Thursday, November 26, 2015

Reza Aslan on Authentic Christianity



In his NY Times op-ed urging people to have a more sophisticated view of religion, Reza Aslan starts talking about varied perspectives in a religion with these examples of Christianity:
What a member of a suburban megachurch in Texas calls Christianity may be radically different from what an impoverished coffee picker in the hills of Guatemala calls Christianity.
I think many Christians who have traveled or otherwise engaged different cultures have seen their faith transcend cultural and socioeconomic barriers. (There are such barriers to be transcended even within a "suburban megachurch.")  Given though the centrality of Reza places on "social justice" and a hyper-Marxist "chilling new reality," Guatemala seems like this is a veiled reference to the "liberation theology" advocated or supported by many Jesuits in Latin America.

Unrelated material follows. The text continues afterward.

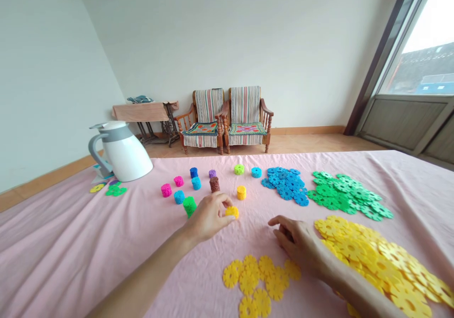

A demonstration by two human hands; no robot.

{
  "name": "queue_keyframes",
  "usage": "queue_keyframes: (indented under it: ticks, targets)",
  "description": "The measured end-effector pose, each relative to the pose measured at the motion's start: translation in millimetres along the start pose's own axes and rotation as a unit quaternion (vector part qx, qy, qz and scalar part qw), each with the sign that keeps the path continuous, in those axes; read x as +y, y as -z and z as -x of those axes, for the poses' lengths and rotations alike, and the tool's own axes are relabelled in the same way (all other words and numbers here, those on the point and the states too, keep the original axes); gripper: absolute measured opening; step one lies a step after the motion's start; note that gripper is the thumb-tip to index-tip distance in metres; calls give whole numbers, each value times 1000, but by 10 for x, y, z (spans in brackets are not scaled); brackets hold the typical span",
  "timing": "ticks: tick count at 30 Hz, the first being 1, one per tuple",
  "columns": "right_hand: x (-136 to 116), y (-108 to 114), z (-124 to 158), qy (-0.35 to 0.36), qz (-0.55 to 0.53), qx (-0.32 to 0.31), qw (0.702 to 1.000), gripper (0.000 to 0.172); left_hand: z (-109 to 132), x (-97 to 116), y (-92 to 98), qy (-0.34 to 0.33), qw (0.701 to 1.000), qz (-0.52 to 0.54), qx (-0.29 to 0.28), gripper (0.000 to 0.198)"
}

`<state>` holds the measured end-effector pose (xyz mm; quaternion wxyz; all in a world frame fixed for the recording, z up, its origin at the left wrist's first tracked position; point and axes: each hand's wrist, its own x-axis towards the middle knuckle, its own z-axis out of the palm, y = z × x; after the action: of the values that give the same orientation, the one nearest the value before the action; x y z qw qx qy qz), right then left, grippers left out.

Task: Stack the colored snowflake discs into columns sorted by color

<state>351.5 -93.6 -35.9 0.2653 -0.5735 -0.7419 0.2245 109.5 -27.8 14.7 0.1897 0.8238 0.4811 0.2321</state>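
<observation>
My left hand [209,216] pinches a short yellow stack of snowflake discs [232,211] that rests on the pink cloth [71,252]. My right hand [298,242] lies on the cloth with its fingers curled loosely, beside a large pile of yellow discs [383,259]; I cannot tell if it holds anything. A small group of loose yellow discs [258,280] lies in front of me. Small stacks stand beyond my left hand: green [189,206], yellow [241,192], brown [214,184], pink [166,190] and blue [179,196].
A blue disc pile [287,183] and a green disc pile [345,195] lie at the far right. A white jug [122,151] stands far left with a few loose discs [113,189] by it. Two wooden armchairs [225,119] and a sewing table [149,115] stand by the wall.
</observation>
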Motion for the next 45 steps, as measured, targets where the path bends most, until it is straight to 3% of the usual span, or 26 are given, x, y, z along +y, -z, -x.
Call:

I was introduced to the historical Jesus at Santa Clara University [in California] by a group of brilliant, academically trained Jesuits. The Jesuits see Jesus through the lens of his preferential option for the poor. Now I also tend to believe that there is really no way to read the Gospels either as a person of faith or as a historian without recognizing Jesus’ preferential option for the poor. But some people — for example, [megachurch pastors] Joel Olsteen and T.D. Jakes, and frankly a great many Republicans in the U.S. Congress — would disagree because they are using the Gospel in an attempt to do away with food stamps and welfare, which blows my mind.*

First of all, as far as I know neither Joel Osteen nor most conservatives I've talked to are attempting to do away with food stamps and welfare.  A more fair generalization would be that conservatives question the explosion of food stamp use in the last 8 years and its efficacy in fighting poverty, and progressives are opposed to it being questioned, content to dismiss it as an unavoidable consequence of the recession.  There is a growing movement to draw deep principles of balancing accountability and liberty in a Christian context, but that is largely orthogonal to the "prosperity gospel," something that cannot be understood in isolation from the "healing gospel."
"The argument of the prosperity gospel, if I can put it flippantly, is that Jesus wants you to drive a Bentley. That is basically what the argument is.*

Aside from how lucrative the gospel of redistribution has been for this apostle of neo-Marxism, this is pure caricature.  It should be beneath a "scholar of religion" though it is par for the course with a political pundit.